俺のこと見下して、馬鹿にして。思うのは勝手なんだけど、こんな病人が近くにいるところで大声出さないでほしい。聞こえたらどうするんだ?
「見ろ」
カールは乱暴に建物のドアを開けると、中に入っていった。
俺もそのあとに続く。
「うう……」
「苦しい……」
「助けてくれ」
そこには、青い顔をしてベッドで寝込んでいる病人たちがいた。
詳しく調べたわけではないが、おそらく……レベッカと同じ症状だろう。
「病気は深刻だ。君の薬にもしも不備があれば、それだけで死んでしまうかもしれない。君にその責任が取れるのか?」
だから病人の前で声を荒げなくても……。
でも、この人たちほっといたら死んでしまいそうだ。それをこのまま見殺しにしてしまっていいのか?
やっぱり、薬あげないとダメだろ……。
「君、何をしているんだ。患者に近づくのはやめたまえっ!」
「このままじゃあこの人死んでしまうだろ! そこで黙ってみ見ていてくれっ!」
「やめたまえっ! こらっ!」
俺は呻き声をあげる患者のそばに近づいた。
「俺の作ったパイプジェルです。これで病気が治るはずですから、飲んでみてください」
「ううぅ……ううぅ……」
しばらくすると、レベッカの時と同じように病人の体調が改善した。
「こ、これは……」
飲んだ方も、まさかこんな薬でよくなるとは思っていなかったらしい。
「あ、ありがとう。あんたのおかげで少し良くなったみたいだ。……あんなに調子が悪かったのに、もう終わりだと死ぬつもりだったのに。本当に助かった。あんたはすごい名医だよ」
「俺は名医じゃなくてただのトイレ清掃員だった男ですよ。こんな薬、すごくなんてありません」
「ははっ、ここには何人も医者や研究者が来たけど、誰もこの病気を治せなかった。そこのメガネの坊やもね。あんたはすごいよ。患者の俺が保証する」
カールの主張が間違っていたとは思っていない。彼は彼なりに自分の経験と理論に基づいて俺を批判しただけだ。
でも、いま必要なのは俺の薬だ。
議論をしている暇なんてない。
「頼む、その薬を……俺にも……」
「お願いだ……早く」
全快を目の当たりにした他の病人たちが、一斉に俺の薬を求めてくる。
もう手持ちの薬はない。
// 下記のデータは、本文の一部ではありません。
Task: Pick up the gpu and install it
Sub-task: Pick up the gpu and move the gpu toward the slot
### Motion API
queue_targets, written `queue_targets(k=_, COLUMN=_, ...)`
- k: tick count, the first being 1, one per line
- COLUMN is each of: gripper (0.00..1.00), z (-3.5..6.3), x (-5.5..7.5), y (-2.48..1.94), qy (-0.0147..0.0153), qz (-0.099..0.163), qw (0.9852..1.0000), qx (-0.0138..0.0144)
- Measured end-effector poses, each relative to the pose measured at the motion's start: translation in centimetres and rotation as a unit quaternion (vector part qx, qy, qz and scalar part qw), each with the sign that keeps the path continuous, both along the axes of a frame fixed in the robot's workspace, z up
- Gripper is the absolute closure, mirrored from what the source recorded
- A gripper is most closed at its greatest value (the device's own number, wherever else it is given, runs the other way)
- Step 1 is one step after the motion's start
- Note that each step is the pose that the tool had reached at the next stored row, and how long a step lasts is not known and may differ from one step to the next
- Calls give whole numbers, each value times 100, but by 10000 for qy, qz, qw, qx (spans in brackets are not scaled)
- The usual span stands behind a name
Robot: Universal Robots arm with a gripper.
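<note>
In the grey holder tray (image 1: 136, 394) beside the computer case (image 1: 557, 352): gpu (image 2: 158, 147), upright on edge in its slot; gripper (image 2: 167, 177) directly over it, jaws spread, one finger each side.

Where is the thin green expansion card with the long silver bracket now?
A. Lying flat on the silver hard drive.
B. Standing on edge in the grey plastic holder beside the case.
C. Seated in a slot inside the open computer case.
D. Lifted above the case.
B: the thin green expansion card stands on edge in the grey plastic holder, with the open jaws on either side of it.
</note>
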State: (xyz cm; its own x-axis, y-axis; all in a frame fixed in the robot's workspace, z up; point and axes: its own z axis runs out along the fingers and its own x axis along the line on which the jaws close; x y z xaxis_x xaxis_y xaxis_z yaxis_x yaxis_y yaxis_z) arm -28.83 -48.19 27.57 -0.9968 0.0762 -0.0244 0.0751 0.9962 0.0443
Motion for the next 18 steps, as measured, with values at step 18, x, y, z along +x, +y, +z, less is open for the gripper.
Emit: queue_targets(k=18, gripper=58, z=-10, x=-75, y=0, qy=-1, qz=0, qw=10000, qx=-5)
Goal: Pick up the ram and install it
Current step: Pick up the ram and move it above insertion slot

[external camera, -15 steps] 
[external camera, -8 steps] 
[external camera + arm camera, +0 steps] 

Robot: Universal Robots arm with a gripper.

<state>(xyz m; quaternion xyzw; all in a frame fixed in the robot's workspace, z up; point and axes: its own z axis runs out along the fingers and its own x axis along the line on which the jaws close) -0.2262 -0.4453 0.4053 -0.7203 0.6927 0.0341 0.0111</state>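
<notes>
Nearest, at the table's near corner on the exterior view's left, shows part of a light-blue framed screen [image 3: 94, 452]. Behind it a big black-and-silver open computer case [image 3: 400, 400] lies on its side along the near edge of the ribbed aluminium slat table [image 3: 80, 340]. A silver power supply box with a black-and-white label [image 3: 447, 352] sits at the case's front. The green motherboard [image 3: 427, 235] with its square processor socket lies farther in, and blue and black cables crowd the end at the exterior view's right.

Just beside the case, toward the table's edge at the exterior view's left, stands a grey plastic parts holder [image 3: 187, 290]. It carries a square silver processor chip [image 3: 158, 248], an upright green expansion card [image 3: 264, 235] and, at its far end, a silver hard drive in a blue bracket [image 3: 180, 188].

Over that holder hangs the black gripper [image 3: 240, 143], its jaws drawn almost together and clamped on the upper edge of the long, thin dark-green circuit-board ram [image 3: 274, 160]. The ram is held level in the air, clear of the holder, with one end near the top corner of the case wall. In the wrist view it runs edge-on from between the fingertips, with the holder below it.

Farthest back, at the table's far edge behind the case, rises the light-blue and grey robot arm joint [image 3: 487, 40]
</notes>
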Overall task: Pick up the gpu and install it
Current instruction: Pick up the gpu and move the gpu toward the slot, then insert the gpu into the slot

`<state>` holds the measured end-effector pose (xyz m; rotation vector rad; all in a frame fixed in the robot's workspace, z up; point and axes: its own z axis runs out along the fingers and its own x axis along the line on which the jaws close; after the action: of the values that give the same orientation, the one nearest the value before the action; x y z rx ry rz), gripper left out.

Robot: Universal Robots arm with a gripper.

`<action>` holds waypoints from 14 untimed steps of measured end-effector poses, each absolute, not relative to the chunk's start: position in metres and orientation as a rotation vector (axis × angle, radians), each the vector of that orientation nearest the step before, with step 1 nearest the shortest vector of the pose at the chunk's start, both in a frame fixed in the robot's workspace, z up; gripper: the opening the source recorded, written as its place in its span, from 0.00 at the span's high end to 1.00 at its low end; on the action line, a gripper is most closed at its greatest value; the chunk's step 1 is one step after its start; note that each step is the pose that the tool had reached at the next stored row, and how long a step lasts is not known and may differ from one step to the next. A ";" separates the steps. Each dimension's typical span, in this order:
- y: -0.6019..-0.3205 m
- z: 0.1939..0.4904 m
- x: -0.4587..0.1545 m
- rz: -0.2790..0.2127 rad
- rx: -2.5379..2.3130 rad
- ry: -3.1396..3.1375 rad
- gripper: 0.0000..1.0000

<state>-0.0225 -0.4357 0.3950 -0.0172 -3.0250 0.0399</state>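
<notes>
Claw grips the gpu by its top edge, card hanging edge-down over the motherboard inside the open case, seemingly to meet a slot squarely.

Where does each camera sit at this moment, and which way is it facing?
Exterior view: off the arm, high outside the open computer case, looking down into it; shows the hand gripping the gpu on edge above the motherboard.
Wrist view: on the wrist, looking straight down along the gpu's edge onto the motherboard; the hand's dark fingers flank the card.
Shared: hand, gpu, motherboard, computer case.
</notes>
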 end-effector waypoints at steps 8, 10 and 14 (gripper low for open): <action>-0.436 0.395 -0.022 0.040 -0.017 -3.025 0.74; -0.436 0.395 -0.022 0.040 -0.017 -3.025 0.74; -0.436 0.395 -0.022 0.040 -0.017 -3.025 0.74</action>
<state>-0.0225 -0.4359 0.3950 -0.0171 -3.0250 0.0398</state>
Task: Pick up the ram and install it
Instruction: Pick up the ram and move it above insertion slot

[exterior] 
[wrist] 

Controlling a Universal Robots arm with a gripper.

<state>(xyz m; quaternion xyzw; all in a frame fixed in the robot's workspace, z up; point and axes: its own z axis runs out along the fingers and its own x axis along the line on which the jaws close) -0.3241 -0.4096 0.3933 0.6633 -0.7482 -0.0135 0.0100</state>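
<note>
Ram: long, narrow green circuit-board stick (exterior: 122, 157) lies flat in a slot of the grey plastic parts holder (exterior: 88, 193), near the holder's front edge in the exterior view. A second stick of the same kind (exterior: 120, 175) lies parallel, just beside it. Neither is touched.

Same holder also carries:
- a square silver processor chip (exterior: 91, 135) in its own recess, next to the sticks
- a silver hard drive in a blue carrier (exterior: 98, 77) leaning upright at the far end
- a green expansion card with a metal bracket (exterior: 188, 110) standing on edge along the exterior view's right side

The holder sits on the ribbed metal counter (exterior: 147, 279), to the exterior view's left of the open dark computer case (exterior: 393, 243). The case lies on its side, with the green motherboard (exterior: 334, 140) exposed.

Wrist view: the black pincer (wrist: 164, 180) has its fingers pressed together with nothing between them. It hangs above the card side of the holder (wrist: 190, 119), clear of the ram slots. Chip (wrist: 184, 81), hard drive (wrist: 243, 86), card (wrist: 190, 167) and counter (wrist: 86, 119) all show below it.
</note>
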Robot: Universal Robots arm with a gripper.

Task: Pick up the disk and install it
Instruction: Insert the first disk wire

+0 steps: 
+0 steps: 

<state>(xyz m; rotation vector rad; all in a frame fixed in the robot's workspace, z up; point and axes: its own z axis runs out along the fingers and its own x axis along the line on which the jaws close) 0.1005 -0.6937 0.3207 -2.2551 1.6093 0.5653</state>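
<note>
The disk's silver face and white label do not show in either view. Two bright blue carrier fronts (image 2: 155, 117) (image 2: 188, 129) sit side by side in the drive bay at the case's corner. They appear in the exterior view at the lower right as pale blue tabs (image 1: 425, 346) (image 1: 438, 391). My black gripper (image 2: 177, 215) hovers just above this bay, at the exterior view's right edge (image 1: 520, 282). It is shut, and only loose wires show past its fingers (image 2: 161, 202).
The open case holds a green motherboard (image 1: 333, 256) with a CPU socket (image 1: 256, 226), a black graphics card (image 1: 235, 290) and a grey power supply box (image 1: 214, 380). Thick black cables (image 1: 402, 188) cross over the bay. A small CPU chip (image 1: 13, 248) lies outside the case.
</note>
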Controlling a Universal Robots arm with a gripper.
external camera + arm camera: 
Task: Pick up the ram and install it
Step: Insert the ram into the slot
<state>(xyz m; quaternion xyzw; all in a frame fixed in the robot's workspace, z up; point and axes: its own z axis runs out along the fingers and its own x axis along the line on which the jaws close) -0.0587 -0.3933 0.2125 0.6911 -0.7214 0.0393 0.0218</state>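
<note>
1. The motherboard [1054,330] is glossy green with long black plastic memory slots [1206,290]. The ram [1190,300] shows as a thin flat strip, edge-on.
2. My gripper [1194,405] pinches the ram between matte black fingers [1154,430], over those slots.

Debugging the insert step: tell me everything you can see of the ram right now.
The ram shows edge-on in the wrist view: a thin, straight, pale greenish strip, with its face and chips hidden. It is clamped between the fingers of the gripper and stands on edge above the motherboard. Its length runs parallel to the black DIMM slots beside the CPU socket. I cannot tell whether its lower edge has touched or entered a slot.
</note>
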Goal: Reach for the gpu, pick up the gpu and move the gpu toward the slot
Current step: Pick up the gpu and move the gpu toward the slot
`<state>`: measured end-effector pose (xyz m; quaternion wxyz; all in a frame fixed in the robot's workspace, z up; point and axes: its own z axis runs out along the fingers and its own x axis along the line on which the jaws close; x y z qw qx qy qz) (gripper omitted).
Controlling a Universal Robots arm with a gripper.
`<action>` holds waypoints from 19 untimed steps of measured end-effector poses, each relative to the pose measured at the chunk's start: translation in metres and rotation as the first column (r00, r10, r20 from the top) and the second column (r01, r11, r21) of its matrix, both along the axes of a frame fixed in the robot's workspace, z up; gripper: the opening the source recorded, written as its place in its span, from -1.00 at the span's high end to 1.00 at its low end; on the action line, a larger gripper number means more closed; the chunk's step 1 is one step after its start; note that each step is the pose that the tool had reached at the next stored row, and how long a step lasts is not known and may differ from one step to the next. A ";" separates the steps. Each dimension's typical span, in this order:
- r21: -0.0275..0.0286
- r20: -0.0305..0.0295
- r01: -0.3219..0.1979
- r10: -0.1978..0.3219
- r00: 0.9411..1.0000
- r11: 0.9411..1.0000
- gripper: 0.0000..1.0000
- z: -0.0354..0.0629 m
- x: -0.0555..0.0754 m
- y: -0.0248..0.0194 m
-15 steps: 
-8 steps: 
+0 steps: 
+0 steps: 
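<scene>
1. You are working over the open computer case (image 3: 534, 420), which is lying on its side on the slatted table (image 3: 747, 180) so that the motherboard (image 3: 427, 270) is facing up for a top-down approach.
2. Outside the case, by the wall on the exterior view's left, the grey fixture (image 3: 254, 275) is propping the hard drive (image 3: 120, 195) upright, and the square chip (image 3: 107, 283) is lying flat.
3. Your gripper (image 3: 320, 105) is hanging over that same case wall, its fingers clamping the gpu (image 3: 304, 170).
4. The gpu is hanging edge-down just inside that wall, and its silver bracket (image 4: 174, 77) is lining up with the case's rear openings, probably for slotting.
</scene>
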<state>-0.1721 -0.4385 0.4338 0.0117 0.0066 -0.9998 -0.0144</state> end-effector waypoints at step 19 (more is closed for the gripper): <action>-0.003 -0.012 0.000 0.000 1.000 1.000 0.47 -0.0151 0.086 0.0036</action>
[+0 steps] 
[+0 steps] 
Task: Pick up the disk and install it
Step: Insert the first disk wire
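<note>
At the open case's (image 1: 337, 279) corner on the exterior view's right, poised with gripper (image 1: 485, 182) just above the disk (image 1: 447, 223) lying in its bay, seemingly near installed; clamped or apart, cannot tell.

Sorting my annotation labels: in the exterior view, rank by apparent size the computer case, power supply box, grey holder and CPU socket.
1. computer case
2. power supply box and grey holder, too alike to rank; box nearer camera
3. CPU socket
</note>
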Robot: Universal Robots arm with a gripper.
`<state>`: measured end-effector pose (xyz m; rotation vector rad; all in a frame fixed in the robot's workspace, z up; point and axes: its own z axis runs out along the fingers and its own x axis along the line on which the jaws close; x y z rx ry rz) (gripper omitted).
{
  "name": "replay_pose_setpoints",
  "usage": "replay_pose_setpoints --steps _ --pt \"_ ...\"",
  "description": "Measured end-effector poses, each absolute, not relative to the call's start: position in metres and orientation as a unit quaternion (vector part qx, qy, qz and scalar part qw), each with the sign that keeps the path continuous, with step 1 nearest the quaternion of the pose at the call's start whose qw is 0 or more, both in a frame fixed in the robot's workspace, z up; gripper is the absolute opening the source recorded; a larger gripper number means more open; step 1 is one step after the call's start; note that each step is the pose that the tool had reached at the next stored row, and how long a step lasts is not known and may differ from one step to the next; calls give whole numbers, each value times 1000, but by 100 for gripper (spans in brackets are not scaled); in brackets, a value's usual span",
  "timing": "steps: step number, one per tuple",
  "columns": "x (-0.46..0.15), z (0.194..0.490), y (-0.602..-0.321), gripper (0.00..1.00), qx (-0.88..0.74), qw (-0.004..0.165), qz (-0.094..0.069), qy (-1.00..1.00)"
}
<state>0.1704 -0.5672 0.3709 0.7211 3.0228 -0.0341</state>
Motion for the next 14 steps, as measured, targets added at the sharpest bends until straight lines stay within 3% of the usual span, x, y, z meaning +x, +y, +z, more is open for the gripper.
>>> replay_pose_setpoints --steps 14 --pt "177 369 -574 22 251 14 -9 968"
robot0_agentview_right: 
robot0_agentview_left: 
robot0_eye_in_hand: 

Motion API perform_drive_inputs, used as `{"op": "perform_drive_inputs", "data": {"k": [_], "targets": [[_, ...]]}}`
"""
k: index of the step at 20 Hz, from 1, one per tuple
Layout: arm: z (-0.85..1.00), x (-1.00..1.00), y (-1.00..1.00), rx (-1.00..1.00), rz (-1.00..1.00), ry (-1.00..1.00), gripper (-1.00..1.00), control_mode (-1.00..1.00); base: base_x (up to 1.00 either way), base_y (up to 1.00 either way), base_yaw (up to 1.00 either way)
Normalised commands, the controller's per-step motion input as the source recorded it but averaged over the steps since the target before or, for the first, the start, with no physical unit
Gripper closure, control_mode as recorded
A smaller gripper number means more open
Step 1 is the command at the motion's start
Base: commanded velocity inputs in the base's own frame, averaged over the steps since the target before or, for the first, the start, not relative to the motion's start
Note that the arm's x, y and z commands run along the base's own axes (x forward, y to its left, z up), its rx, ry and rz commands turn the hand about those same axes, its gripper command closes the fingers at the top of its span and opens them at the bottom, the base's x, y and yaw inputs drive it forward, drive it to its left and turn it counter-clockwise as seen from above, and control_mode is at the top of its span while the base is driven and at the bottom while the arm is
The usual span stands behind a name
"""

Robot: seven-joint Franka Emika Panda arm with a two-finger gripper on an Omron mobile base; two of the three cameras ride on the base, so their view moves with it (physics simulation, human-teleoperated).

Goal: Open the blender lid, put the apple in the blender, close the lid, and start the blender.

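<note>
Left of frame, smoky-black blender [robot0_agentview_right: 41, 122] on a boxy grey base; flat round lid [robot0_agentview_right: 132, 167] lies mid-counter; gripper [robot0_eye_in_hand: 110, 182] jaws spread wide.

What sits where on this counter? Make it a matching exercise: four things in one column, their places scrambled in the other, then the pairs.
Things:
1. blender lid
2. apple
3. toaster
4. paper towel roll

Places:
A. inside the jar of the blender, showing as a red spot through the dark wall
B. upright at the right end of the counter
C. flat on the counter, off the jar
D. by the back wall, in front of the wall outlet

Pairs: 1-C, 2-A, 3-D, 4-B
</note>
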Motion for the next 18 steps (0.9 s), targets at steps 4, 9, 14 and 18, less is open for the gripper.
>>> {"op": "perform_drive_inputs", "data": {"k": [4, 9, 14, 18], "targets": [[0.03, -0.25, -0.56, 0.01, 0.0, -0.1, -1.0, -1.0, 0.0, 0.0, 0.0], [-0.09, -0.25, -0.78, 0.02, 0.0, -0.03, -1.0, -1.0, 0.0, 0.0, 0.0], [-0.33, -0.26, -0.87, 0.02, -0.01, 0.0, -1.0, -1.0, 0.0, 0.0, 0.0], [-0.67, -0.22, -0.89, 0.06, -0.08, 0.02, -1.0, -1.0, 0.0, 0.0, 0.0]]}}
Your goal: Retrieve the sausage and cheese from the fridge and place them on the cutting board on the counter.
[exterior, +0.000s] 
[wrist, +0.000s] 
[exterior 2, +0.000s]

新しいものを作らないと。
カールも薬作りを手伝ってくれるかな。
「て、低学歴のくせにいいいいいいいいいいいいいいいいいっ! 覚えていろ! そんなどこの誰とも知らぬ馬の骨が作った薬なんて、毒薬に決まってる! お前ら全員後になってみんな毒で死ぬっ! 全部そこの低学歴のせいでなっ! はははっ、自業自得だ! あとで泣きさけんでも知らないぞっ!」
「あの……カールさん。少し落ち着いてもらえますか。体調の悪い患者に響きますから」
「五月蠅いいいいいいいいいいいいいいいいっ! 僕よりも無能を選んだ愚か者たちなんて、さっさと死んでしまえばいいんだ!」
捨て台詞を残して、カールは建物の外へと出て行ってしまった。
「あーあ、行ってしまった」
悪気はなかったんだけどな。どうして分かり合えなかったんだろうか。
「に、兄ちゃん……早く薬を」
「こっちは死にそうなんだ……早く」
「はぁ……はぁ……は……」
いけないけない。
学歴がどうとか言ってるあのカールとかいう研究者よりも、こっちの今にも死にそうになっている人々の方が優先だ。